→ **TASK INSTRUCTIONS**: Give the data again exactly, stopping after the "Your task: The" line.
╭─ DATA SHOWN
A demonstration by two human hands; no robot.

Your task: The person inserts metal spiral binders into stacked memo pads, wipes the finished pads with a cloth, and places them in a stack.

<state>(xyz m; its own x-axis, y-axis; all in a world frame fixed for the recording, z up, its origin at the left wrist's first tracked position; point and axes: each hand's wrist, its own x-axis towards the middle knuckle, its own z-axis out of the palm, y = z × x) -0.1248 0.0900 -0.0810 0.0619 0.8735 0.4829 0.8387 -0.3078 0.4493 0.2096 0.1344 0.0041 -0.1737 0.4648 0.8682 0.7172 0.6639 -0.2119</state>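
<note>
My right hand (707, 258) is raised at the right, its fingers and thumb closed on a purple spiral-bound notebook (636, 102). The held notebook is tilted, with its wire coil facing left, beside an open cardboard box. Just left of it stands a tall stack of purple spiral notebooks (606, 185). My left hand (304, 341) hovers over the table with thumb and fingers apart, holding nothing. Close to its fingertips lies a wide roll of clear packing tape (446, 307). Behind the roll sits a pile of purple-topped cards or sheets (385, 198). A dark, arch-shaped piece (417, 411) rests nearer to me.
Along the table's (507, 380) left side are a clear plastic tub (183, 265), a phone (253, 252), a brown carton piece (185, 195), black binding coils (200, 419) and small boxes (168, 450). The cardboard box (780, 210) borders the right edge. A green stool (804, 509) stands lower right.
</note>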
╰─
→ **ANSWER TO THIS TASK**:
A demonstration by two human hands; no robot.

Your task: The person inserts metal spiral binders into stacked memo pads, wipes the finished pads with a cloth, and places them in a stack.

That completes the exercise.